→ PROBLEM STATEMENT
Transcribe the data exactly.

→ DATA SECTION
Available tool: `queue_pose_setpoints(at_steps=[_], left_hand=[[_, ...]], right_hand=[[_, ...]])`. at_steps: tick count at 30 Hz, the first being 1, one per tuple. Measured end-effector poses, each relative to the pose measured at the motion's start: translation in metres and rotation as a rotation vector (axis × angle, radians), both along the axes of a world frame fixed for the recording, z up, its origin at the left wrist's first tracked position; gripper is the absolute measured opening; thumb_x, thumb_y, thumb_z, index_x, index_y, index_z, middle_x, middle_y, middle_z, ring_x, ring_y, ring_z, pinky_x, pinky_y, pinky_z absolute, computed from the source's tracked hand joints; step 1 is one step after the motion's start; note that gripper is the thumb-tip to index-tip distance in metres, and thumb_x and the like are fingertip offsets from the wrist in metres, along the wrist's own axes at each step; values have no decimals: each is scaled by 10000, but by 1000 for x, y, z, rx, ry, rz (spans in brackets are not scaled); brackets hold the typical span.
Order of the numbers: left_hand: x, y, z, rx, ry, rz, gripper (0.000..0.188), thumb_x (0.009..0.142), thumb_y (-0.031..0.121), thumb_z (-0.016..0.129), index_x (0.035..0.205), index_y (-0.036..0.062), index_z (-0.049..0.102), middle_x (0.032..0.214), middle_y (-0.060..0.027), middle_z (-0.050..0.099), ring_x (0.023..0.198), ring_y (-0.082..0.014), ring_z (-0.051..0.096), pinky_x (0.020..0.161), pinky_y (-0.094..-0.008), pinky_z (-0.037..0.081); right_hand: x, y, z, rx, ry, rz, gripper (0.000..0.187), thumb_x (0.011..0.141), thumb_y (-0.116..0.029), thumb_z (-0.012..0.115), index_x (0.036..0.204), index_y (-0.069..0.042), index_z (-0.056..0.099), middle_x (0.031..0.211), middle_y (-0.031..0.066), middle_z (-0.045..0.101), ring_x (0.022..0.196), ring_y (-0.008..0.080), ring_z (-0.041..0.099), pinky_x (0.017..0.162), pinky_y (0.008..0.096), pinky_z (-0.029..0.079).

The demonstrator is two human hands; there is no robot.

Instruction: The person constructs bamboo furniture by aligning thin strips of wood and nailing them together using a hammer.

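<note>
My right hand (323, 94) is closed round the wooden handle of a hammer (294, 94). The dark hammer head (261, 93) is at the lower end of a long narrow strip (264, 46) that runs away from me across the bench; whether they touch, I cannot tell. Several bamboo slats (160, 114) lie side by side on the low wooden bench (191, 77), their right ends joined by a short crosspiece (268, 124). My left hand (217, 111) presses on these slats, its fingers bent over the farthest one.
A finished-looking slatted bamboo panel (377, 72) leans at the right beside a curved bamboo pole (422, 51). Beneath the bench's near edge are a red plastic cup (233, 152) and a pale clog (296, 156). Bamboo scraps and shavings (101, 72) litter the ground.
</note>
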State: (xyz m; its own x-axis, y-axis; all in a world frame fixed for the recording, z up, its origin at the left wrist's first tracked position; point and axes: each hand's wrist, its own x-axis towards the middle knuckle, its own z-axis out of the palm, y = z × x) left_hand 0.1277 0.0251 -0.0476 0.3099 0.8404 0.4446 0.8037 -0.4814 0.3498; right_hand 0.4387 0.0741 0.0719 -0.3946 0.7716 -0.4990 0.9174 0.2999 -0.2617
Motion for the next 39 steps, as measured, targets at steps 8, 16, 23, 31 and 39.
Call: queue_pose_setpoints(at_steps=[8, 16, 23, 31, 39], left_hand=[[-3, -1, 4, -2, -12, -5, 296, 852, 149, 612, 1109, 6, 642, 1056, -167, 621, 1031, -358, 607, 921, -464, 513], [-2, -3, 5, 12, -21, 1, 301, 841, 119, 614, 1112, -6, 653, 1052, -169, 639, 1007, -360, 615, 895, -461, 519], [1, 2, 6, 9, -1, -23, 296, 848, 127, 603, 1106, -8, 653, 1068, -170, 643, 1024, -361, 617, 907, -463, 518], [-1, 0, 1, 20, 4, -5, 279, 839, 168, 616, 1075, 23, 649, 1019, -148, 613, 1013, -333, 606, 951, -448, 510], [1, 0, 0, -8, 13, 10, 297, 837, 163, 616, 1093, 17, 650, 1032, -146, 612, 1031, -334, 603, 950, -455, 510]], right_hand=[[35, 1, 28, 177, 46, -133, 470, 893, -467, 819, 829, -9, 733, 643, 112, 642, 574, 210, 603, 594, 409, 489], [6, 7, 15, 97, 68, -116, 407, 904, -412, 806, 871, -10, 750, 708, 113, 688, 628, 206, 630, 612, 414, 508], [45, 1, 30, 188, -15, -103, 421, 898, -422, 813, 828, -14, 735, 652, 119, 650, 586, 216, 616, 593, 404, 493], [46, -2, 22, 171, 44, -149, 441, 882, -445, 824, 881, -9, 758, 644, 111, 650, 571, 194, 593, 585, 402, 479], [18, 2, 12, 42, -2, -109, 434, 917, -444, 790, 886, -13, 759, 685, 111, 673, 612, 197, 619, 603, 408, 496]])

→ ANSWER AREA
Available tool: `queue_pose_setpoints(at_steps=[_], left_hand=[[_, ...]], right_hand=[[_, ...]])`. at_steps: tick count at 30 Hz, the first being 1, one per tuple. Measured end-effector poses, each relative to the pose measured at the motion's start: translation in metres and rotation as a rotation vector (axis × angle, radians), both along the axes of a world frame fixed for the recording, z up, its origin at the left wrist's first tracked position; gripper is the absolute measured opening; thumb_x, thumb_y, thumb_z, index_x, index_y, index_z, middle_x, middle_y, middle_z, ring_x, ring_y, ring_z, pinky_x, pinky_y, pinky_z absolute, computed from the source's tracked hand joints; step 1 is one step after the motion's start; note that gripper is the thumb-tip to index-tip distance in metres, and thumb_x and the like are fingertip offsets from the wrist in metres, along the wrist's own axes at each step; values have no decimals: each is scaled by 10000, but by 1000 for x, y, z, rx, ry, rz (spans in brackets are not scaled); brackets hold the typical span.
Order of the numbers: left_hand: x, y, z, rx, ry, rz, gripper (0.000..0.188), thumb_x (0.009..0.142), thumb_y (-0.031..0.121), thumb_z (-0.016..0.129), index_x (0.035..0.205), index_y (-0.036..0.062), index_z (-0.049..0.102), middle_x (0.032..0.214), middle_y (-0.060..0.027), middle_z (-0.050..0.099), ring_x (0.023..0.198), ring_y (-0.082..0.014), ring_z (-0.051..0.096), pinky_x (0.020..0.161), pinky_y (-0.094..-0.008), pinky_z (-0.037..0.081); right_hand: x, y, z, rx, ry, rz, gripper (0.000..0.187), thumb_x (0.011..0.141), thumb_y (-0.116..0.029), thumb_z (-0.012..0.115), index_x (0.036..0.204), index_y (-0.069..0.042), index_z (-0.056..0.099), middle_x (0.031..0.211), middle_y (-0.031..0.066), middle_z (-0.045..0.101), ring_x (0.022..0.196), ring_y (-0.008..0.080), ring_z (-0.041..0.099), pinky_x (0.017..0.162), pinky_y (0.008..0.096), pinky_z (-0.029..0.079).

The demonstrator is two human hands; there is no robot.

Instruction: The person constructs bamboo furniture by aligning thin strips of wood and nailing them together using a hammer.

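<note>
My right hand (323, 94) is closed round the wooden handle of a hammer (294, 94). The dark hammer head (261, 93) is at the lower end of a long narrow strip (264, 46) that runs away from me across the bench; whether they touch, I cannot tell. Several bamboo slats (160, 114) lie side by side on the low wooden bench (191, 77), their right ends joined by a short crosspiece (268, 124). My left hand (217, 111) presses on these slats, its fingers bent over the farthest one.
A finished-looking slatted bamboo panel (377, 72) leans at the right beside a curved bamboo pole (422, 51). Beneath the bench's near edge are a red plastic cup (233, 152) and a pale clog (296, 156). Bamboo scraps and shavings (101, 72) litter the ground.
</note>
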State: (xyz m; its own x-axis, y-axis; all in a world frame fixed for the recording, z up, its origin at the left wrist's first tracked position; point and axes: each hand's wrist, its own x-axis towards the middle knuckle, its own z-axis out of the palm, y = z × x) left_hand 0.1277 0.0251 -0.0476 0.3099 0.8404 0.4446 0.8037 -0.4814 0.3498; right_hand 0.4387 0.0741 0.0719 -0.3946 0.7716 -0.4990 0.9174 0.2999 -0.2617
Motion for the next 39 steps, as measured, targets at steps 8, 16, 23, 31 and 39.
Call: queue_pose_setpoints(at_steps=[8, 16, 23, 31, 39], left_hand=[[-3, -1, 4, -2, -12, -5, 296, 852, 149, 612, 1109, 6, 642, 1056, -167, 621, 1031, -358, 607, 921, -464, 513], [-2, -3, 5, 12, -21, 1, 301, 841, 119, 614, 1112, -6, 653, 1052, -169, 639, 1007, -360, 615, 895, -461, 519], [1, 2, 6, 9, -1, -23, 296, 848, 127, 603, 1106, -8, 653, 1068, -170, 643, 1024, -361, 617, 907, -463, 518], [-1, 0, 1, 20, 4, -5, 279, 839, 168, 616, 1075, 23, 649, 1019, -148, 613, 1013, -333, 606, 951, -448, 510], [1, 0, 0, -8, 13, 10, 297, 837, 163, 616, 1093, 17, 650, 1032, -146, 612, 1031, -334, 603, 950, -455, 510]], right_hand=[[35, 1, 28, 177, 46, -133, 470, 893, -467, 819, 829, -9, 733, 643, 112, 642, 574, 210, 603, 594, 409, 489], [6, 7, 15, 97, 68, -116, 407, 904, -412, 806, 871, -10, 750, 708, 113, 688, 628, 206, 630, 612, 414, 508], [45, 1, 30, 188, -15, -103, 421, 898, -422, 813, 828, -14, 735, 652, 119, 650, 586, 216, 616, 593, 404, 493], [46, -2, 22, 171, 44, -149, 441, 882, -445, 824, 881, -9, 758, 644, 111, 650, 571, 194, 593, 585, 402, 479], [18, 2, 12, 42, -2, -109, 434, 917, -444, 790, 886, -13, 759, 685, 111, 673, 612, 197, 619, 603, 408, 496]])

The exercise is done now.